Task to carry out. Up to and including the line that contains "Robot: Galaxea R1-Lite", return every line from the start of the data, unchanged.

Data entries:
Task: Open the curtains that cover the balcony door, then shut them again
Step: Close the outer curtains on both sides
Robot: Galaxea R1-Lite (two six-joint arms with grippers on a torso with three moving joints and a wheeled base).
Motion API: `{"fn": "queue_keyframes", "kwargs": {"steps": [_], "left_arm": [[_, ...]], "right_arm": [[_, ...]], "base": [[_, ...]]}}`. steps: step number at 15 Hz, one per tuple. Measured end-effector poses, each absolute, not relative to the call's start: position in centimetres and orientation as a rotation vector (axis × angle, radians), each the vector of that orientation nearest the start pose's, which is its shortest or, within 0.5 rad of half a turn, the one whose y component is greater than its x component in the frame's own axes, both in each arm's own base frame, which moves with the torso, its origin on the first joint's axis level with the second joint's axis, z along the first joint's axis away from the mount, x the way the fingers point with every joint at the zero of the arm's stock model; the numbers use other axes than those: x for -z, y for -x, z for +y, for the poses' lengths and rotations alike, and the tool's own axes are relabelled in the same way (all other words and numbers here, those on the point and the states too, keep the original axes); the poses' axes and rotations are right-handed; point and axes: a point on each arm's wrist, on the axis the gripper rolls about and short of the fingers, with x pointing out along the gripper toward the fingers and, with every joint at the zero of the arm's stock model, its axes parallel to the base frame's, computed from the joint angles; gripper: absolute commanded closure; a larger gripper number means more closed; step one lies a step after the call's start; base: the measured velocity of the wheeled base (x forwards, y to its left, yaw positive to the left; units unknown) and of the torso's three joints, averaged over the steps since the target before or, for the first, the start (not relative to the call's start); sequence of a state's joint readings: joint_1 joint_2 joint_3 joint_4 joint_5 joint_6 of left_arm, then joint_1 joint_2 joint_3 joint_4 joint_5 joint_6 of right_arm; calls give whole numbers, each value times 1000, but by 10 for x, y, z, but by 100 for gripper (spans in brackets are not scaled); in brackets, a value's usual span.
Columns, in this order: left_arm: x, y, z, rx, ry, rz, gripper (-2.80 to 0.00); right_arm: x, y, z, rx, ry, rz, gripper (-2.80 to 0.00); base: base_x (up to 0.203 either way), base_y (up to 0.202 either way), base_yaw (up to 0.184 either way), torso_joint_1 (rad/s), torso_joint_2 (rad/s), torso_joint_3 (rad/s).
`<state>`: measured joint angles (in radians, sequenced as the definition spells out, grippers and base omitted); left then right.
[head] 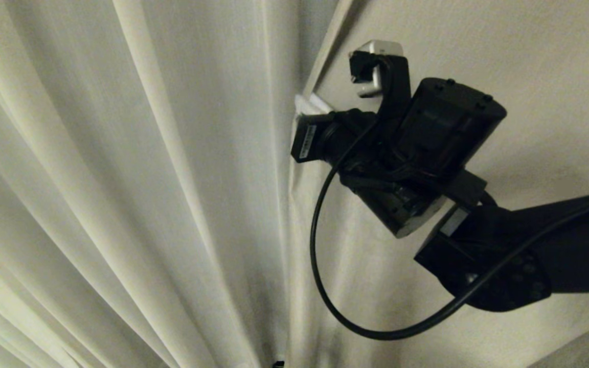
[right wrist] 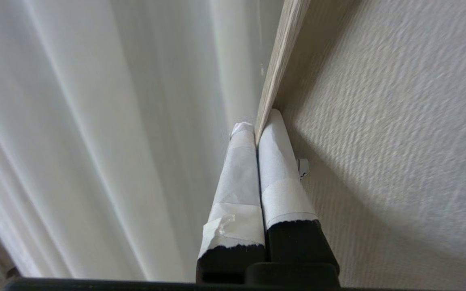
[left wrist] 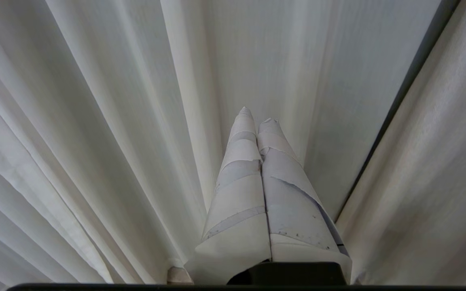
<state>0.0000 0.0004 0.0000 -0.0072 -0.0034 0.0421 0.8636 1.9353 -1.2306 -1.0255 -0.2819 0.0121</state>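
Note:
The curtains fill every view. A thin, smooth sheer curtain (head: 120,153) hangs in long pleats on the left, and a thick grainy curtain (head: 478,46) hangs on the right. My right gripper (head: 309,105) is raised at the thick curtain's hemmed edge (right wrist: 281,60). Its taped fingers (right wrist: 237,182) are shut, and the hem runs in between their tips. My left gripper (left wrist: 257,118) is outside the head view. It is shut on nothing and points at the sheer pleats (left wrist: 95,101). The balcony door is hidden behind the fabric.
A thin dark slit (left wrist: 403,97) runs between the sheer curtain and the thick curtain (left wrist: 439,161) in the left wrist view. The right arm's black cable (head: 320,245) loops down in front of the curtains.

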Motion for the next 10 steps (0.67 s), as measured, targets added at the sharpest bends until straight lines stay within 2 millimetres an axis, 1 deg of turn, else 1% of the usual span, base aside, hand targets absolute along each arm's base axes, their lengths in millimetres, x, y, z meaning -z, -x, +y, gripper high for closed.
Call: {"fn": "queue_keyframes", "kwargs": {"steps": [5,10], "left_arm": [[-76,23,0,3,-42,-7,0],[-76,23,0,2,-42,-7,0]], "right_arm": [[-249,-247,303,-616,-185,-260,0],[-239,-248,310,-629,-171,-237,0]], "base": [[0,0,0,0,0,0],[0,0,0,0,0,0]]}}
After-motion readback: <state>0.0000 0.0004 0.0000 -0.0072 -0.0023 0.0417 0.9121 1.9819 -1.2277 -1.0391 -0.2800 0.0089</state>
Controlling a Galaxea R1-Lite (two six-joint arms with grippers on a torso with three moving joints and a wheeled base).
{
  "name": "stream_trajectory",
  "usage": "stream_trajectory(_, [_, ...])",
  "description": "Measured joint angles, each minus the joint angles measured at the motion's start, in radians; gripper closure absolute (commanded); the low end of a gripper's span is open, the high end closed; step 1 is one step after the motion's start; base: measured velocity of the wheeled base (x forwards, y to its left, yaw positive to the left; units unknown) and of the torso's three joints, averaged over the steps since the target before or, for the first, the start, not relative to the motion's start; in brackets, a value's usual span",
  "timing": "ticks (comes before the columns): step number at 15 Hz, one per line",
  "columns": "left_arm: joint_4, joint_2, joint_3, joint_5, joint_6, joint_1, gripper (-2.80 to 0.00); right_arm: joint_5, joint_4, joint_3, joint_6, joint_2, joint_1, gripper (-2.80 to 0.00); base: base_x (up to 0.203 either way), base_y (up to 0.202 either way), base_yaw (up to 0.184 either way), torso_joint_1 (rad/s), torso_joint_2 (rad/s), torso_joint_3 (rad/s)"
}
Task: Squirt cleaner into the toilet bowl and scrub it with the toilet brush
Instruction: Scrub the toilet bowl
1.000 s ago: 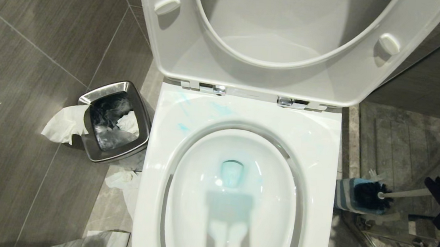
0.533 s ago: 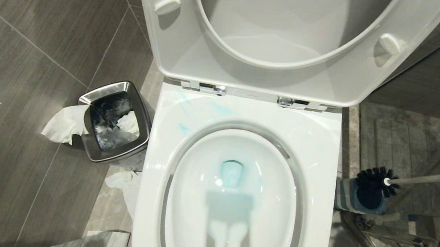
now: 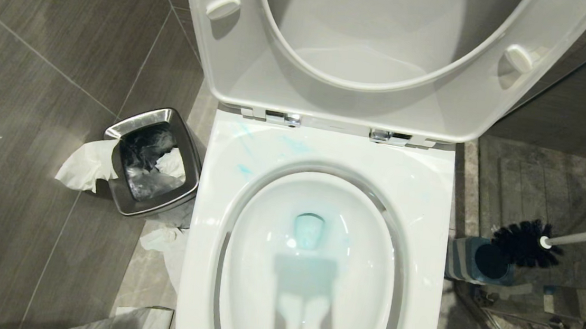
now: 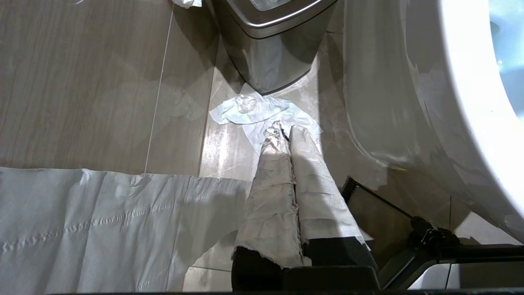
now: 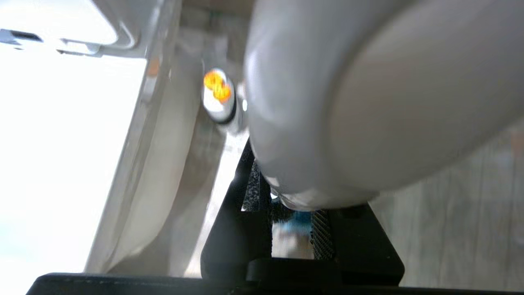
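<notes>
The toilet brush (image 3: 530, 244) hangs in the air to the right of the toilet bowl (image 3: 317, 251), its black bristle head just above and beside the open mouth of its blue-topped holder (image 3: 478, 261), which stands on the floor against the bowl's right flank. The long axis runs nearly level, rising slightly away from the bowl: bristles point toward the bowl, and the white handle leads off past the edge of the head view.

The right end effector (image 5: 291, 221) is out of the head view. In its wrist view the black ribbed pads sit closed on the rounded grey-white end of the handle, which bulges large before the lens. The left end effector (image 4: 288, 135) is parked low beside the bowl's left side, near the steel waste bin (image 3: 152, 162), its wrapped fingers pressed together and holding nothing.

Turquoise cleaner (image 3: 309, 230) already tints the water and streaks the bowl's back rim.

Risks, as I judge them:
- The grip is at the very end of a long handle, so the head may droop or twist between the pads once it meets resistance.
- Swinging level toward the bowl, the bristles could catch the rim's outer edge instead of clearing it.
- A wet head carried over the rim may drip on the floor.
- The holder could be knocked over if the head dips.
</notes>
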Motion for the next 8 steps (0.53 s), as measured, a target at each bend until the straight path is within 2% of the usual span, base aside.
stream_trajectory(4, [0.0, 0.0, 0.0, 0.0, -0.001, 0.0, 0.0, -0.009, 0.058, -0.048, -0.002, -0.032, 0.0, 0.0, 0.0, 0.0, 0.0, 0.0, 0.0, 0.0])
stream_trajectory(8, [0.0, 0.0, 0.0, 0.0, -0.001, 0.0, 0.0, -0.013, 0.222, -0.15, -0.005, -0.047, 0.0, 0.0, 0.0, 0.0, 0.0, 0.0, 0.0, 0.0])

Exercise result.
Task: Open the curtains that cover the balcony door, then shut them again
Step: Close the outer curtains on both sides
Robot: Galaxea R1-Lite (two six-joint arms with grippers on a torso with three moving joints and a wheeled base).

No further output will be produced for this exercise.